#### THE TASK
Each line holding the word "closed" must appear in the answer, copied from the entries.

#### THE INPUT
□ □ □ □
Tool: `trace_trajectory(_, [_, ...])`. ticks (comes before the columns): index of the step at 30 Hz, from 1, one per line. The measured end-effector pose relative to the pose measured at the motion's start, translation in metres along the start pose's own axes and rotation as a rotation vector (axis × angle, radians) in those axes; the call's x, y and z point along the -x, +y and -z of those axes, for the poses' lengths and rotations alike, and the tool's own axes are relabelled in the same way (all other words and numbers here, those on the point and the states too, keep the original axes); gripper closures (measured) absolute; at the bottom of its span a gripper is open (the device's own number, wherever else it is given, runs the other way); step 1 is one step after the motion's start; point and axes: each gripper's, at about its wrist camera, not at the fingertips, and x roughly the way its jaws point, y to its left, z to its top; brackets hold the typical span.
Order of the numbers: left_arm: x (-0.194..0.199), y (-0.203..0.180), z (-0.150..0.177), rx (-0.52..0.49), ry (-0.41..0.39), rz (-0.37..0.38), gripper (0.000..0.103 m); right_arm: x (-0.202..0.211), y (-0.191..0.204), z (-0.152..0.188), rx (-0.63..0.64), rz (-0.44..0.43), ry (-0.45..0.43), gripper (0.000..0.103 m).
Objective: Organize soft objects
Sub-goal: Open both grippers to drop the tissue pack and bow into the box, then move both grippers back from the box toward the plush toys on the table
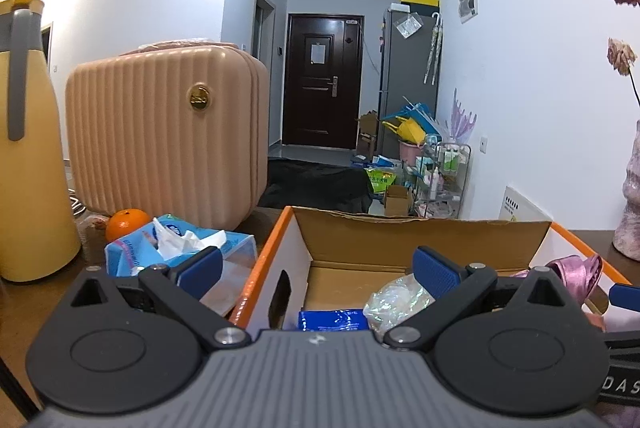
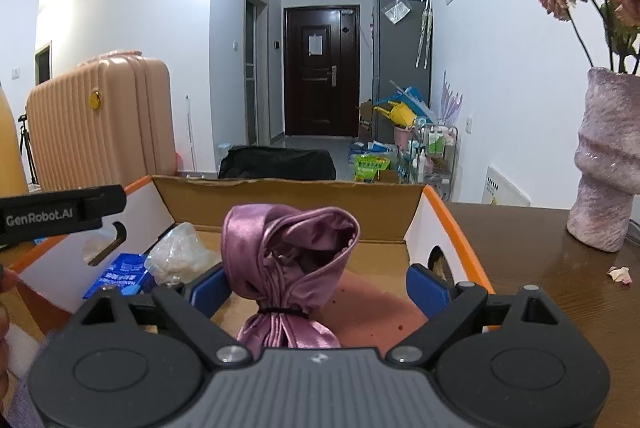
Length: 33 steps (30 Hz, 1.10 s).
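A cardboard box with orange edges [image 1: 262, 260] [image 2: 452, 224] stands on the brown table. In it lie a clear crinkled bag [image 1: 396, 302] [image 2: 180, 256], a blue packet [image 1: 334, 320] [image 2: 120, 276] and a pink pad [image 2: 368, 304]. My left gripper [image 1: 318, 270] is open over the box's left wall, with nothing between its fingers. A blue tissue pack [image 1: 180, 248] lies outside the box to the left. My right gripper [image 2: 319, 292] is open; a purple satin cloth [image 2: 288, 256] [image 1: 576, 268] tied with a black band stands between its fingers, well apart from the right pad [image 2: 428, 290].
A pink ribbed suitcase [image 1: 168, 132] [image 2: 100, 124] stands behind the box at the left, beside a yellow jug [image 1: 32, 148] and an orange [image 1: 126, 224]. A mauve vase [image 2: 608, 164] with dried roses stands on the table at the right, a fallen petal [image 2: 619, 274] near it.
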Motion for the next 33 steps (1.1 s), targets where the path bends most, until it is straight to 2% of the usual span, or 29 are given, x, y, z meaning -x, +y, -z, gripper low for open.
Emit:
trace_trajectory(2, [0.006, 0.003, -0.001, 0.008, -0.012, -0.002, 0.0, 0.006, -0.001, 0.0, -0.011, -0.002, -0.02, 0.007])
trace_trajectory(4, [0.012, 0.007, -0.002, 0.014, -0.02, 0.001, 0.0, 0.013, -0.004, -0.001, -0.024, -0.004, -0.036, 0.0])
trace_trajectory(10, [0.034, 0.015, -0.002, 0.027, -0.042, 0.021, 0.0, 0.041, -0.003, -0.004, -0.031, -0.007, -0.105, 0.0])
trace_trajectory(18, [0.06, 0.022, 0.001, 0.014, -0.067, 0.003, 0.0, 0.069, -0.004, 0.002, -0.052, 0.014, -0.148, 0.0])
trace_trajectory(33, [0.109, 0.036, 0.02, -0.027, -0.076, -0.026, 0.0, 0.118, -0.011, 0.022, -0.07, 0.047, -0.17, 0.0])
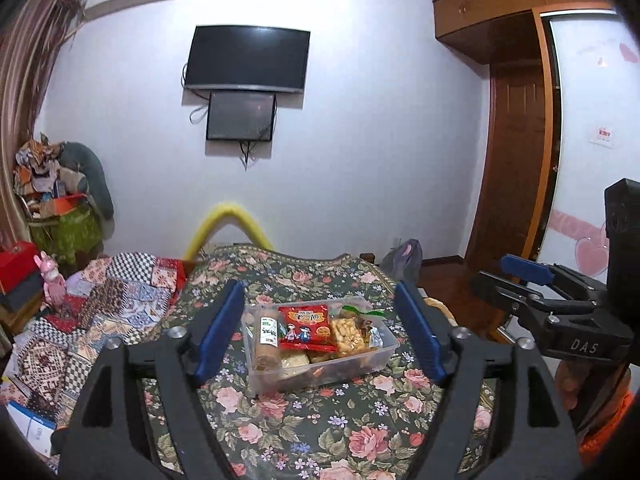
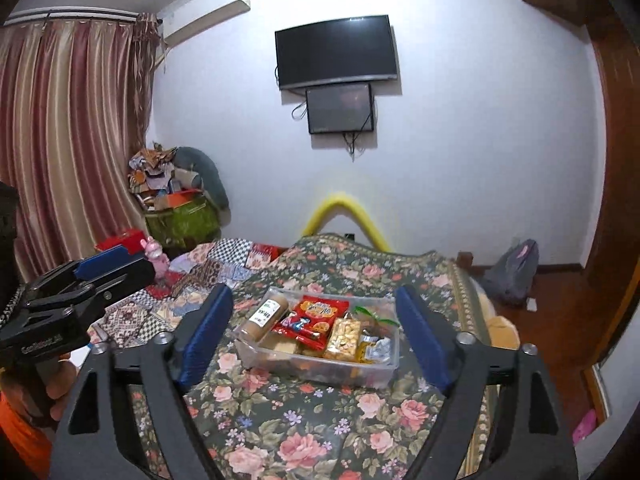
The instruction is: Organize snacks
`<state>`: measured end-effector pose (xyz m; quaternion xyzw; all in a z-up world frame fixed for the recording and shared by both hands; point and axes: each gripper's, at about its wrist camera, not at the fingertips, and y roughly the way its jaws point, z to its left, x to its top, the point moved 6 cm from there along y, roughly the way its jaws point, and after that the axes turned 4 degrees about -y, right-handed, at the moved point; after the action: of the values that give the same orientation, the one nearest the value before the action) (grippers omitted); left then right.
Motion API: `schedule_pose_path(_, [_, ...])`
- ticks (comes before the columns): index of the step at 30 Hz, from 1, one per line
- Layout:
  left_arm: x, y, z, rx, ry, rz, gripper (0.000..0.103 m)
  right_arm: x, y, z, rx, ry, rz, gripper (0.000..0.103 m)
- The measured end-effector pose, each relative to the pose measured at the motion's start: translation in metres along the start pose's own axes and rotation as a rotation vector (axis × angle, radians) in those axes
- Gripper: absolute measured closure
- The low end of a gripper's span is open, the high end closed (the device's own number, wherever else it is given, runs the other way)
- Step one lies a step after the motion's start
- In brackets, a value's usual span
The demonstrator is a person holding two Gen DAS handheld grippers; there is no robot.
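Both grippers, left gripper (image 1: 320, 332) and right gripper (image 2: 316, 332), hang spread and empty; ahead lies our snack box (image 1: 320, 364) on the bed (image 1: 320, 432). We judge sorting complete; withdraw without nudging it.

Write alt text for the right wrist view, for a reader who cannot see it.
A clear plastic container packed with snacks, a red snack packet on top, sits on a floral bedspread, framed by the open, empty right gripper. The left gripper, also open, shows at the left edge. Behind, a white wall carries a dark television, with striped curtains at left.
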<state>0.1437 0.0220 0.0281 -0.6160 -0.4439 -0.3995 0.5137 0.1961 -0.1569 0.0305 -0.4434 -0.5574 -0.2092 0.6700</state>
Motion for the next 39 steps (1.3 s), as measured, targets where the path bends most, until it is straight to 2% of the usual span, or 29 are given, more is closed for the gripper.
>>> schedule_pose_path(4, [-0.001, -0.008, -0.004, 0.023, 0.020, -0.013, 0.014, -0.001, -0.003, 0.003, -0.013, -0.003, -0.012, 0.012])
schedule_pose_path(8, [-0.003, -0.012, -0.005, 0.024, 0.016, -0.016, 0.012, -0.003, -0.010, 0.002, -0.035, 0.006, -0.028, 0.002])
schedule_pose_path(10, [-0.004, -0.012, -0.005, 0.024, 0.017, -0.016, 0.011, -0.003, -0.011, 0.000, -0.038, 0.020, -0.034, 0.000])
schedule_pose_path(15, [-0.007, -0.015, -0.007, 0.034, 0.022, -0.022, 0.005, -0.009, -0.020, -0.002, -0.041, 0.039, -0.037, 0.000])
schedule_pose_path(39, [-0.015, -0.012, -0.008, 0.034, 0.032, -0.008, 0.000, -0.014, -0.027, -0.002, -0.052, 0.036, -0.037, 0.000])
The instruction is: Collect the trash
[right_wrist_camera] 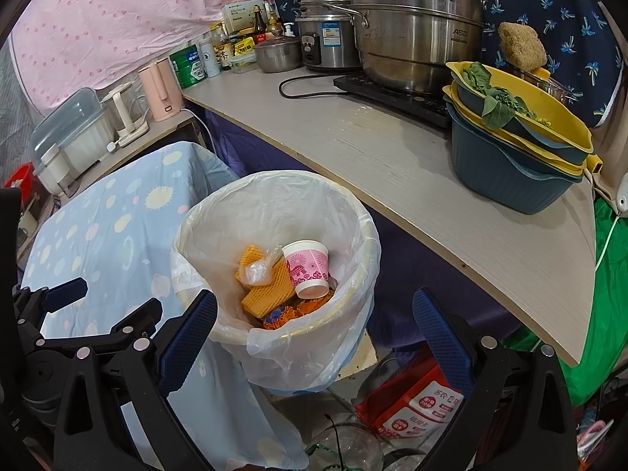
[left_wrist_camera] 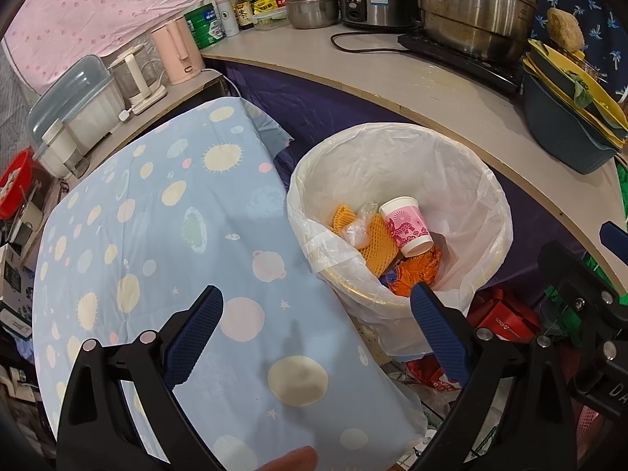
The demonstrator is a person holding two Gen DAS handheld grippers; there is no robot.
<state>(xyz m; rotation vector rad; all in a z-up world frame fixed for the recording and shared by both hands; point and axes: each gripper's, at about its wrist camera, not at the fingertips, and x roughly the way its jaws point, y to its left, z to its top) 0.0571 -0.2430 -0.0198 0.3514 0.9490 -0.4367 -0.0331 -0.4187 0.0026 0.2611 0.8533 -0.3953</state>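
Observation:
A trash bin [left_wrist_camera: 482, 180] lined with a white plastic bag stands beside the blue-covered table [left_wrist_camera: 157, 235]; it also shows in the right wrist view [right_wrist_camera: 353, 212]. Inside lie a pink paper cup [left_wrist_camera: 406, 225] [right_wrist_camera: 308, 269], yellow foam netting [left_wrist_camera: 378, 245] [right_wrist_camera: 267, 292], a clear plastic scrap and orange wrappers [left_wrist_camera: 418, 271]. My left gripper [left_wrist_camera: 316, 316] is open and empty above the table edge and the bin's near rim. My right gripper [right_wrist_camera: 314, 320] is open and empty above the bin's near rim. The left gripper shows at the left of the right wrist view [right_wrist_camera: 59, 294].
A wooden counter [right_wrist_camera: 412, 180] curves behind the bin with steel pots [right_wrist_camera: 416, 19], a rice cooker [right_wrist_camera: 325, 39], stacked blue and yellow basins [right_wrist_camera: 518, 145], bottles and a pink kettle [right_wrist_camera: 159, 88]. Red packaging [right_wrist_camera: 416, 400] and clutter lie on the floor below the bin.

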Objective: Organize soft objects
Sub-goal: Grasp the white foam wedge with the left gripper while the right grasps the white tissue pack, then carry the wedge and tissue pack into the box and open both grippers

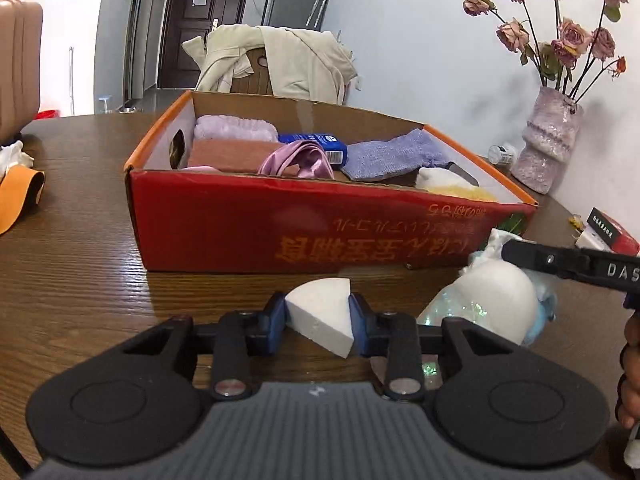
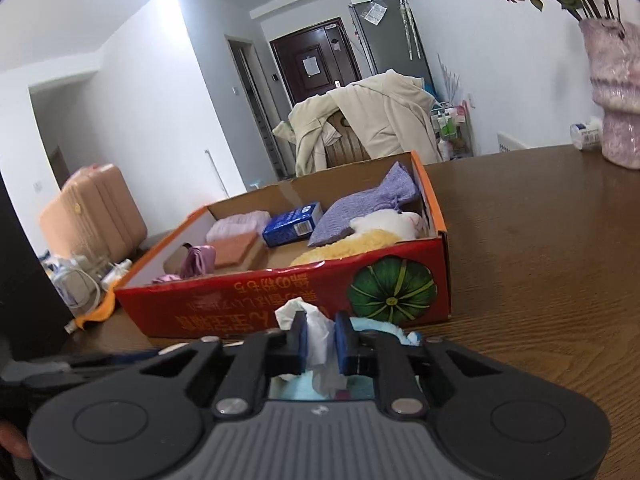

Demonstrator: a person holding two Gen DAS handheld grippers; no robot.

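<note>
My left gripper (image 1: 319, 314) is shut on a white foam wedge (image 1: 316, 308) just above the wooden table (image 1: 80, 280), in front of the red cardboard box (image 1: 280, 232). My right gripper (image 2: 320, 340) is shut on the white crumpled top (image 2: 320, 332) of a bagged soft bundle with light blue fluff. In the left wrist view that bundle (image 1: 496, 300) sits right of the wedge, with the right gripper (image 1: 510, 250) pinching its top. The box holds folded towels (image 1: 236, 140), a pink satin cloth (image 1: 300, 160), a blue tissue pack (image 1: 316, 142), a purple pouch (image 1: 396, 152) and a yellow-white plush (image 1: 448, 184).
A pink vase of dried roses (image 1: 548, 136) stands at the table's far right, with a small bottle (image 1: 500, 154) and a red-white carton (image 1: 608, 236) near it. An orange item (image 1: 20, 196) lies at the left edge. Behind the table is a chair draped with a beige coat (image 1: 276, 60).
</note>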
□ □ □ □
#### RESPONSE FOR THIS EXERCISE
- The low end of a gripper's span is open, the high end closed (the device's own number, wherever else it is given, runs the other way)
Motion for the next 39 steps (1.3 s), as measured, targets where the path bends most, until it is straight to 2% of the usual span, or 29 are given, more is closed for the gripper.

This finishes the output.